## What needs to be done
Everything in the records should be repeated exactly.

## Data provided
[Start of Attachment]

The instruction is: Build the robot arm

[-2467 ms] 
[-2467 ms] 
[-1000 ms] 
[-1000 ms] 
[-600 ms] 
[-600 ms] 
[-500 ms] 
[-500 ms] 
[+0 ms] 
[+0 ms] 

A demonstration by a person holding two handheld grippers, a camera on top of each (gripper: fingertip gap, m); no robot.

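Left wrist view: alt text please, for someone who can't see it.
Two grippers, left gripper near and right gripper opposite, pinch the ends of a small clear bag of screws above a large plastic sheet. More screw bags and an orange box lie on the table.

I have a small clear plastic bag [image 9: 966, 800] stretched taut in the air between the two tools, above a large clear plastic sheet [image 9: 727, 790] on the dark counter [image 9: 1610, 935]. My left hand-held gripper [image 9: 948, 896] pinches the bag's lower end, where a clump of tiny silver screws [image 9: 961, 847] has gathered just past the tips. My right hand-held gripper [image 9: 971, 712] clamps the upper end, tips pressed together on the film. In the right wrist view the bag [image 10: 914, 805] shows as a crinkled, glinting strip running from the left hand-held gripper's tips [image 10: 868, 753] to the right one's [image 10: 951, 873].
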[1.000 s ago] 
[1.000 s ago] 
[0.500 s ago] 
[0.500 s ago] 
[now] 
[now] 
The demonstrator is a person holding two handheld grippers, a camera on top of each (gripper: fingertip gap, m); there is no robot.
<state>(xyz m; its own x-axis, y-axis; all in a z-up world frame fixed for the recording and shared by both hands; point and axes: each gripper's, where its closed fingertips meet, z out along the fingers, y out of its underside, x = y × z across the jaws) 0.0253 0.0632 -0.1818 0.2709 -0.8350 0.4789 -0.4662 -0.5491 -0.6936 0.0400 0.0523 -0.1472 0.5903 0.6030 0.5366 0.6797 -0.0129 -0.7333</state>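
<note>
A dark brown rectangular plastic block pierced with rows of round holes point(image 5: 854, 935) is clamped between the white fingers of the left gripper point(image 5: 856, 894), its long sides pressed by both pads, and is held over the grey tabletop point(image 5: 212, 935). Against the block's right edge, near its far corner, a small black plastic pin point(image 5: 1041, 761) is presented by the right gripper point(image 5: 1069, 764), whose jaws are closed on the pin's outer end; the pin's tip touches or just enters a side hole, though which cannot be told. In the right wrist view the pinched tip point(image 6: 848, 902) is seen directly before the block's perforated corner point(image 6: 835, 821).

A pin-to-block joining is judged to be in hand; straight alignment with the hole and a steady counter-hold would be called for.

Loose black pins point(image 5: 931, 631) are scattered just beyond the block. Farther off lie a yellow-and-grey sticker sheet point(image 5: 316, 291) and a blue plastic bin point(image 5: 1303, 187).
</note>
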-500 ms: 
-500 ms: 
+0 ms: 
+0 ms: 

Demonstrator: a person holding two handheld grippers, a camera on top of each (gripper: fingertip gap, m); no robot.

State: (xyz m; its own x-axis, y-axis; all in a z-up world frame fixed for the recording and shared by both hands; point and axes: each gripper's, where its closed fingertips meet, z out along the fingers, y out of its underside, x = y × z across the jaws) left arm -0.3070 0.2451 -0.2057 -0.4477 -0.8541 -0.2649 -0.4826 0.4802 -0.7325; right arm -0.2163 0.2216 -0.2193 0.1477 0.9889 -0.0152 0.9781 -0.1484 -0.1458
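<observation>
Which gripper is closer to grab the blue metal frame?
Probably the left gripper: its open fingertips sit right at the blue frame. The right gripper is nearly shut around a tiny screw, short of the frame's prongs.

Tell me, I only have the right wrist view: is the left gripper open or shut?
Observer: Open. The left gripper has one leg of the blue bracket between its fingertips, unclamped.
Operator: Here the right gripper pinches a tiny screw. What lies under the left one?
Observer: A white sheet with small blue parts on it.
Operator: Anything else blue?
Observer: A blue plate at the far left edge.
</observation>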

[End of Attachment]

## Answer
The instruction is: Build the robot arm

[-2467 ms] 
[-2467 ms] 
[-1000 ms] 
[-1000 ms] 
[-600 ms] 
[-600 ms] 
[-500 ms] 
[-500 ms] 
[+0 ms] 
[+0 ms] 

A demonstration by a person holding two handheld grippers, a camera on top of each (gripper: fingertip gap, m); no robot.

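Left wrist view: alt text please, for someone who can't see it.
Two grippers, left gripper near and right gripper opposite, pinch the ends of a small clear bag of screws above a large plastic sheet. More screw bags and an orange box lie on the table.

I have a small clear plastic bag [image 9: 966, 800] stretched taut in the air between the two tools, above a large clear plastic sheet [image 9: 727, 790] on the dark counter [image 9: 1610, 935]. My left hand-held gripper [image 9: 948, 896] pinches the bag's lower end, where a clump of tiny silver screws [image 9: 961, 847] has gathered just past the tips. My right hand-held gripper [image 9: 971, 712] clamps the upper end, tips pressed together on the film. In the right wrist view the bag [image 10: 914, 805] shows as a crinkled, glinting strip running from the left hand-held gripper's tips [image 10: 868, 753] to the right one's [image 10: 951, 873].
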[1.000 s ago] 
[1.000 s ago] 
[0.500 s ago] 
[0.500 s ago] 
[now] 
[now] 
The demonstrator is a person holding two handheld grippers, a camera on top of each (gripper: fingertip gap, m); there is no robot.
<state>(xyz m; its own x-axis, y-axis; all in a z-up world frame fixed for the recording and shared by both hands; point and axes: each gripper's, where its closed fingertips meet, z out along the fingers, y out of its underside, x = y × z across the jaws) 0.0253 0.0632 -0.1818 0.2709 -0.8350 0.4789 -0.4662 -0.5491 -0.6936 0.0400 0.0523 -0.1472 0.5903 0.6030 0.5366 0.6797 -0.0129 -0.7333</state>
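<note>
A dark brown rectangular plastic block pierced with rows of round holes point(image 5: 854, 935) is clamped between the white fingers of the left gripper point(image 5: 856, 894), its long sides pressed by both pads, and is held over the grey tabletop point(image 5: 212, 935). Against the block's right edge, near its far corner, a small black plastic pin point(image 5: 1041, 761) is presented by the right gripper point(image 5: 1069, 764), whose jaws are closed on the pin's outer end; the pin's tip touches or just enters a side hole, though which cannot be told. In the right wrist view the pinched tip point(image 6: 848, 902) is seen directly before the block's perforated corner point(image 6: 835, 821).

A pin-to-block joining is judged to be in hand; straight alignment with the hole and a steady counter-hold would be called for.

Loose black pins point(image 5: 931, 631) are scattered just beyond the block. Farther off lie a yellow-and-grey sticker sheet point(image 5: 316, 291) and a blue plastic bin point(image 5: 1303, 187).
</note>
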-500 ms: 
-500 ms: 
+0 ms: 
+0 ms: 

Demonstrator: a person holding two handheld grippers, a camera on top of each (gripper: fingertip gap, m); no robot.

State: (xyz m; its own x-axis, y-axis; all in a z-up world frame fixed for the recording and shared by both hands; point and axes: each gripper's, where its closed fingertips meet, z out along the fingers, y out of its underside, x = y × z across the jaws) left arm -0.3070 0.2451 -0.2057 -0.4477 -0.8541 -0.2649 -0.4826 0.4802 -0.7325; right arm -0.2163 0.2216 -0.2193 0.1477 0.9889 -0.0152 0.9781 -0.1484 -0.1458
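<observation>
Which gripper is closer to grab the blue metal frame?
Probably the left gripper: its open fingertips sit right at the blue frame. The right gripper is nearly shut around a tiny screw, short of the frame's prongs.

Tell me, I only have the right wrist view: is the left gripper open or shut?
Observer: Open. The left gripper has one leg of the blue bracket between its fingertips, unclamped.
Operator: Here the right gripper pinches a tiny screw. What lies under the left one?
Observer: A white sheet with small blue parts on it.
Operator: Anything else blue?
Observer: A blue plate at the far left edge.
</observation>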

No further output is expected here.